Cet homme a conduit sa vie sous l'empire apollinien de l'ordre et de la raison. Il en a tiré gloire, anoblissement et respect général. Il est ainsi totalement désarmé pour faire face à cet autre aspect de lui-même qu'il a toujours étouffé et sombre dans le délire et l'autodestruction.
Ce récit est le combat de Thomas Mann contre ce qu'il refuse en lui. Sa description des rites dionysiens (p.97/98) est une caricature que l'on pourrait croire inspirée par un croyant fondamentaliste. Au lieu d'y voir une part de soi à maîtriser, il y voit "luxure, frénésie et déchéance" imposée par le "Dieu étranger", Dionysos, alias une espèce de Satan ! Dans de telles dispositions d'esprit la chute est proche, on pourrait presque dire souhaitée, tant elle paraît insurmontable.

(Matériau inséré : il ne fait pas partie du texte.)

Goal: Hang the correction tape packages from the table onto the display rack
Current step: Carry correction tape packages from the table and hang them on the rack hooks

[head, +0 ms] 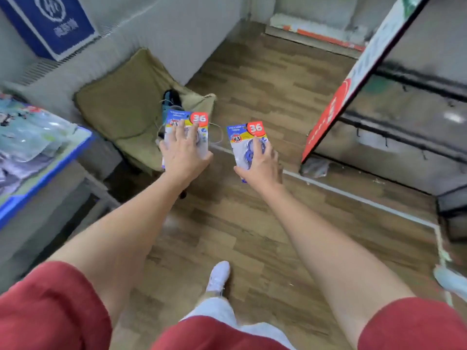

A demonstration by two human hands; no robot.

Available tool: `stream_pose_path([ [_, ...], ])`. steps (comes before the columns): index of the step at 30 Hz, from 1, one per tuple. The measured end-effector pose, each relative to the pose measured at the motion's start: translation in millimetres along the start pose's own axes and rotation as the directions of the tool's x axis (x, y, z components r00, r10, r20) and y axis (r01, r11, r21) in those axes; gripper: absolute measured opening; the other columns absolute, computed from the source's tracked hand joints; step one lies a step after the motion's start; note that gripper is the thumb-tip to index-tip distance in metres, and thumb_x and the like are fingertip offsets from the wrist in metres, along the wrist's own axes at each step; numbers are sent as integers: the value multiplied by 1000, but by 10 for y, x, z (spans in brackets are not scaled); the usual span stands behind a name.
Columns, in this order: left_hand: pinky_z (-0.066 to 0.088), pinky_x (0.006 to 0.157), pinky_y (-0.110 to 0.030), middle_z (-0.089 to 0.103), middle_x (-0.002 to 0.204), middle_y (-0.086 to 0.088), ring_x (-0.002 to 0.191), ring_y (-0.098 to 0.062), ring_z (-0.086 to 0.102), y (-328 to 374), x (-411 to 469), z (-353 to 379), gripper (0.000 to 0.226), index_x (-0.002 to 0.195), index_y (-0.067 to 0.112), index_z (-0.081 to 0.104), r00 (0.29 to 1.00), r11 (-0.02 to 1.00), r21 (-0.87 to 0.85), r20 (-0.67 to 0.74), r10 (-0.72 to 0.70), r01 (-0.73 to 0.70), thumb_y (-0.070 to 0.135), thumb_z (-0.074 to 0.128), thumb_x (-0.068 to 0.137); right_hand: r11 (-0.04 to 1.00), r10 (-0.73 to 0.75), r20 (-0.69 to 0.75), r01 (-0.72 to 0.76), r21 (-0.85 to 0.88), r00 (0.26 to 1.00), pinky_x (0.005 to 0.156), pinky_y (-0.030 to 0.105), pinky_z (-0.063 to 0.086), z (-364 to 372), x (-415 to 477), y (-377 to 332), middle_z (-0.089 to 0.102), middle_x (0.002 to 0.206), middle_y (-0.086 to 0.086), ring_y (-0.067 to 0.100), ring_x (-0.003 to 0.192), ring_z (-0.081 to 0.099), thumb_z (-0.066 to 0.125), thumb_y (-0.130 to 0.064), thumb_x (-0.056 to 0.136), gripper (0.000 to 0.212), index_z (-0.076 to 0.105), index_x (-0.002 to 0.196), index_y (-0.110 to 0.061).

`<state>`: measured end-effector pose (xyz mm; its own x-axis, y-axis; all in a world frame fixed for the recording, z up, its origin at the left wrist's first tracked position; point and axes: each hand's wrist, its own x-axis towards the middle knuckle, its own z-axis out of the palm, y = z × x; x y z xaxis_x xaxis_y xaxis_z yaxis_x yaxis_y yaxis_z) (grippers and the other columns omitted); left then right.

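Note:
My left hand holds one correction tape package, a blue and yellow card with a red "36" corner, fingers spread over its front. My right hand grips a second, matching correction tape package from its lower part. Both packages are held out over the wooden floor, about level with each other. The display rack stands to the right, a grey panel with dark rails and small hooks and a red and white sign on its side. The table with a blue edge is at the left, carrying more packaged goods.
A folding chair with an olive cushion stands ahead on the left, with a dark object and a cable on it. A blue box sits on a grey ledge at the top left. White tape lines mark the floor.

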<state>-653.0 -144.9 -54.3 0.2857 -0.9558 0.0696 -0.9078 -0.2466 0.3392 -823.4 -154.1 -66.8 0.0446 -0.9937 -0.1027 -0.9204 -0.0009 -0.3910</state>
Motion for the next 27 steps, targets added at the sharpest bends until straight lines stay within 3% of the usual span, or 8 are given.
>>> stream_pose_path([
  [6, 19, 108, -46, 12, 157, -4, 142, -23, 12, 1470, 472, 582, 82, 148, 28, 22, 952, 959, -11, 124, 281, -282, 46, 64, 80, 961, 271, -120, -261, 86, 955, 103, 41, 34, -554, 386, 1282, 21, 149, 14, 34, 129, 31, 68, -41, 79, 88, 19, 149, -18],
  [14, 18, 107, -45, 11, 157, -3, 143, -23, 9, 3398, 822, 1315, 79, 149, 29, 19, 831, 856, -72, 210, 515, -512, 46, 60, 83, 849, 527, -252, -496, 180, 811, 99, 42, 36, -1284, 780, 2872, 22, 148, 12, 34, 129, 31, 71, -44, 78, 92, 18, 149, -19],
  [20, 17, 108, -46, 9, 158, -3, 142, -23, 8, 4816, 800, 1879, 81, 150, 29, 16, 774, 798, -112, 199, 602, -592, 46, 60, 83, 821, 566, -360, -545, 169, 742, 95, 40, 38, -1875, 1048, 4175, 25, 146, 11, 32, 125, 35, 71, -46, 77, 90, 21, 147, -20],
  [27, 13, 111, -48, 10, 158, -2, 143, -23, 8, 6336, 944, 2134, 80, 149, 30, 18, 806, 796, -177, 20, 591, -579, 42, 59, 82, 875, 465, -495, -466, 131, 734, 97, 41, 37, -2780, 1501, 5496, 27, 146, 11, 32, 125, 35, 70, -44, 78, 88, 23, 147, -18],
])
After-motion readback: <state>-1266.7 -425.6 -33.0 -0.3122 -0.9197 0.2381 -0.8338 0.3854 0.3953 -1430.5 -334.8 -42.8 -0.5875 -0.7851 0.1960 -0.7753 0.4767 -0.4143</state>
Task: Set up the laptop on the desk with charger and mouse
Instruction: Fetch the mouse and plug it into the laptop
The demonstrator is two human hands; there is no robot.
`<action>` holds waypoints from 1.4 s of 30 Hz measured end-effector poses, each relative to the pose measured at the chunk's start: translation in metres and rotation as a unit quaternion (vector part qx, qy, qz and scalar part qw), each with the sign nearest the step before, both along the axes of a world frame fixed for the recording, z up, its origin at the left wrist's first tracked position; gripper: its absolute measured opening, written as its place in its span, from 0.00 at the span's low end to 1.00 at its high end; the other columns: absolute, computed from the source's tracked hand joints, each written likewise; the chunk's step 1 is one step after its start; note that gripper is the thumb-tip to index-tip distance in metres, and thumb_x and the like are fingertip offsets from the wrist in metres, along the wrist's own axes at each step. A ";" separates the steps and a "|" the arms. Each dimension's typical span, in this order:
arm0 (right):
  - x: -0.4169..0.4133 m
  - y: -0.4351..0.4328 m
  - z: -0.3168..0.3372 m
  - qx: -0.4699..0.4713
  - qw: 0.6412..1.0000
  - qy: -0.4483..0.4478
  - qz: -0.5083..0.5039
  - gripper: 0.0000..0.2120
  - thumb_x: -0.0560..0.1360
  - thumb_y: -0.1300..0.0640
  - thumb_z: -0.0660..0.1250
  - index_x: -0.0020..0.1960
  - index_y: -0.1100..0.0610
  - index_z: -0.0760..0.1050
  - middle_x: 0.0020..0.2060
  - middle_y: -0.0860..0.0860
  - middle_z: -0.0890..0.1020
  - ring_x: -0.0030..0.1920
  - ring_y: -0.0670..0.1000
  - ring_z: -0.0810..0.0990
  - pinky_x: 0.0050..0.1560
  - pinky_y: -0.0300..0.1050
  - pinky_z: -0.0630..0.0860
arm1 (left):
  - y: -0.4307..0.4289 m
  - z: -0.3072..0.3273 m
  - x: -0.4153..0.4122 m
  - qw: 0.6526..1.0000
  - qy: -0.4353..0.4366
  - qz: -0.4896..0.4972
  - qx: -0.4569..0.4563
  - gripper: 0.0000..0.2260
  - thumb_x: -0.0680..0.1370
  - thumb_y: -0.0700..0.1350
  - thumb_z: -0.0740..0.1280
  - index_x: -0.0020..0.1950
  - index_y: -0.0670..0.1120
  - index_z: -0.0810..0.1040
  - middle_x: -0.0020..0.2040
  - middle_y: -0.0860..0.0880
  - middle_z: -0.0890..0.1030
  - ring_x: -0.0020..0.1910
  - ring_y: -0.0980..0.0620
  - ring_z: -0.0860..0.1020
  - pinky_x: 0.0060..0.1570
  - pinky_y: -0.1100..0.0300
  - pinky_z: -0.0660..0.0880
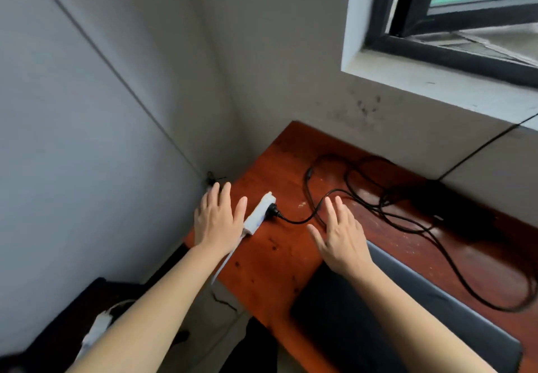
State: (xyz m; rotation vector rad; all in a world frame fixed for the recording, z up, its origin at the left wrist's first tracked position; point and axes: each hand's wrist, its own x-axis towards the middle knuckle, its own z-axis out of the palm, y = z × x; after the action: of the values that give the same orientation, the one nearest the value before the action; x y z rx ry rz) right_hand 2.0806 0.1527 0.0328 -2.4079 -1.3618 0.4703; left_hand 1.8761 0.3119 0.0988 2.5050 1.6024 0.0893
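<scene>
Here, left hand (217,221) splayed flat beside power strip (257,216); right hand (341,240) likewise, both empty.

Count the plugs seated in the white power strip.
1: a black plug near the far end of the white power strip on the desk. The left hand beside it may hide other sockets.
</scene>
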 end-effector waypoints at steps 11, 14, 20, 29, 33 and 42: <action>-0.175 0.076 0.107 0.213 0.957 -0.001 0.197 0.31 0.81 0.39 0.60 0.78 0.55 0.64 0.78 0.63 0.61 0.77 0.64 0.61 0.74 0.59 0.62 | -0.084 0.111 -0.240 0.956 0.036 0.224 0.187 0.31 0.80 0.61 0.48 0.75 0.43 0.67 0.77 0.37 0.63 0.74 0.36 0.63 0.68 0.37 0.65; -0.249 0.081 0.127 0.229 0.935 -0.016 0.270 0.33 0.80 0.36 0.56 0.79 0.53 0.63 0.79 0.62 0.60 0.78 0.63 0.60 0.75 0.58 0.61 | -0.116 0.119 -0.312 0.940 0.045 0.279 0.191 0.31 0.81 0.61 0.49 0.76 0.43 0.66 0.77 0.37 0.63 0.74 0.36 0.63 0.67 0.36 0.65; -0.430 0.067 0.148 0.217 0.878 -0.029 0.425 0.33 0.81 0.34 0.52 0.81 0.49 0.55 0.81 0.60 0.53 0.80 0.61 0.54 0.77 0.58 0.55 | -0.206 0.114 -0.467 0.901 0.050 0.381 0.200 0.29 0.81 0.61 0.51 0.76 0.45 0.67 0.77 0.37 0.63 0.73 0.35 0.63 0.65 0.33 0.65; -0.733 0.031 0.204 0.251 0.791 -0.041 0.557 0.34 0.81 0.33 0.49 0.82 0.46 0.49 0.82 0.56 0.46 0.81 0.58 0.46 0.79 0.57 0.47 | -0.320 0.155 -0.738 0.838 0.060 0.482 0.250 0.30 0.81 0.62 0.49 0.76 0.46 0.67 0.78 0.39 0.61 0.75 0.36 0.62 0.66 0.34 0.65; -0.852 0.012 0.217 0.276 0.748 -0.034 0.602 0.34 0.80 0.34 0.50 0.81 0.48 0.56 0.81 0.58 0.52 0.80 0.60 0.52 0.78 0.59 0.53 | -0.356 0.166 -0.830 0.792 0.053 0.538 0.283 0.28 0.81 0.60 0.52 0.75 0.45 0.68 0.77 0.38 0.63 0.74 0.36 0.63 0.66 0.34 0.65; -1.119 -0.014 0.168 0.245 0.634 -0.014 0.733 0.35 0.80 0.28 0.40 0.82 0.43 0.45 0.82 0.55 0.47 0.81 0.57 0.48 0.79 0.56 0.48 | -0.404 0.122 -1.014 0.720 0.064 0.648 0.242 0.28 0.81 0.63 0.50 0.77 0.48 0.65 0.78 0.41 0.60 0.76 0.39 0.61 0.67 0.34 0.65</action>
State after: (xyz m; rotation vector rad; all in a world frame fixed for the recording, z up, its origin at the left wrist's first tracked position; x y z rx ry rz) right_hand 0.9618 0.1385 0.2004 -0.4139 -2.7234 0.2760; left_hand 0.8620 -0.0924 0.2212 1.0035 3.3477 0.5474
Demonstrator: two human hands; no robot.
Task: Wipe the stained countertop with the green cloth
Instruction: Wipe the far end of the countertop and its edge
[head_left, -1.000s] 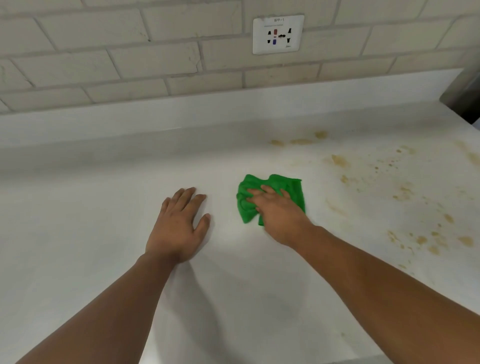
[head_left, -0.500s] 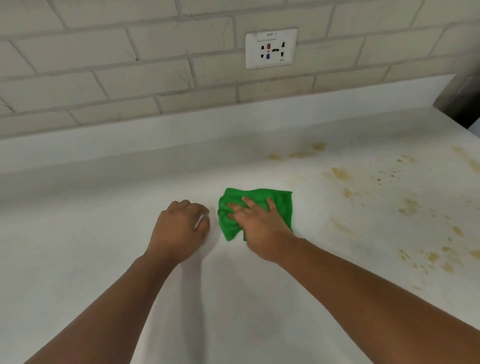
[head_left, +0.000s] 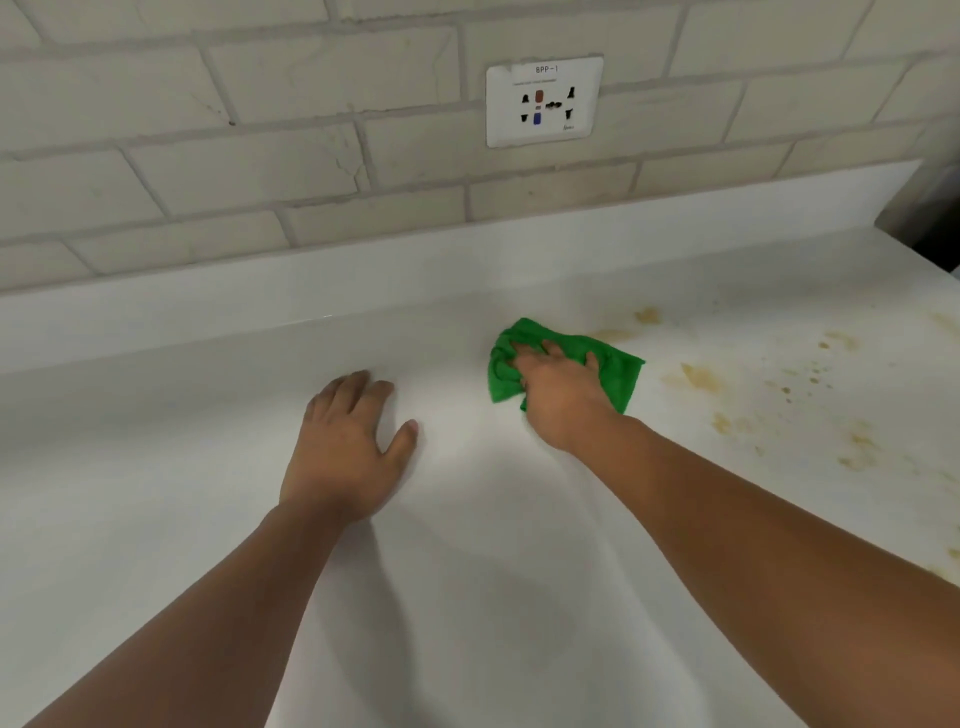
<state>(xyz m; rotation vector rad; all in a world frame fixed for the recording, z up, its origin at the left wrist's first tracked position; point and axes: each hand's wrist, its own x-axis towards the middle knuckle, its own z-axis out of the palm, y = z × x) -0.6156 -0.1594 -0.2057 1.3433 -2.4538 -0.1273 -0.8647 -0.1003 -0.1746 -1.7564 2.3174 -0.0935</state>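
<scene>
A crumpled green cloth (head_left: 618, 371) lies on the white countertop (head_left: 467, 545), near its back edge. My right hand (head_left: 558, 395) presses down on the cloth, fingers spread over it and bunching its left side. Yellow-brown stains (head_left: 698, 376) spot the countertop to the right of the cloth, the nearest just beyond its right corner. My left hand (head_left: 345, 447) rests palm down on the bare counter to the left of the cloth, fingers loosely together, holding nothing.
A low white upstand (head_left: 260, 306) runs along the back of the counter under a pale brick wall. A white wall socket (head_left: 544, 101) sits above the cloth. A dark object (head_left: 930, 228) shows at the right edge.
My right hand has pushed the cloth away from me toward the back edge and the stains there. My left hand, curled half a second ago, lies flatter on the counter.
</scene>
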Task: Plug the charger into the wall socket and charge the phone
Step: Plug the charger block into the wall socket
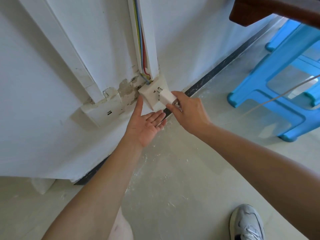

Autant cette éthique d'aveuglement me semble une erreur et une impasse, autant le livre est remarquablement écrit et construit.
Editions Fayard - Le livre de poche
L. F. , fondateur du "Spiegel" en 1908, a connu la persécution antisémite nazie en 1933, suivie de peu, en 1940, par la persécution antisémite française. Il s'échappera du camp français des "Mille" pour finir sa vie aux USA.
Ce livre de 1932 décrit la vie complexe de Flavius Josèphe, futur historiographe de l'empereur romain Vespasien (1er siècle de notre ère), mais auparavant brillant prêtre de la religion judaïque à Jérusalem.
Excellent roman historique, magnifiquement écrit, ce récit apporte beaucoup plus. Il nous fait vivre la tentative parfois désespérée d'un homme intelligent (trop ?) et ouvert, de concilier deux univers, le monde juif et le monde romain. L'un et l'autre le fascinent ; sa tête est romaine et son cœur juif. Il raisonne comme un juriste romain qu'il est un peu, il souffre et ressent comme un homme de Judée, souvent irrationnel, voire fanatique. Il est l'un et l'autre, convaincu que ces deux aspects de l'homme ne doivent pas se combattre mais s'enrichir mutuellement pour former un être plein.
Irénisme noble, mais contestable. L'histoire détruit toujours à terme plus ou moins long les temples des fanatiques, car leur vérités les aveuglent. Ils ne s'adaptent pas au monde, ils cherchent l'inverse : adapter le monde à leur vision et ils en meurent. L'homme raisonnable peut comprendre et parfois tolérer le fondamentaliste, alors que l'inverse ne se peut pas ; l'eau et le feu se mélangent mal. De quelles offrandes de sang et de larmes se payent la résolution de ces drames !
Livre très agréable et facile à lire, enrichissant au plus haut point.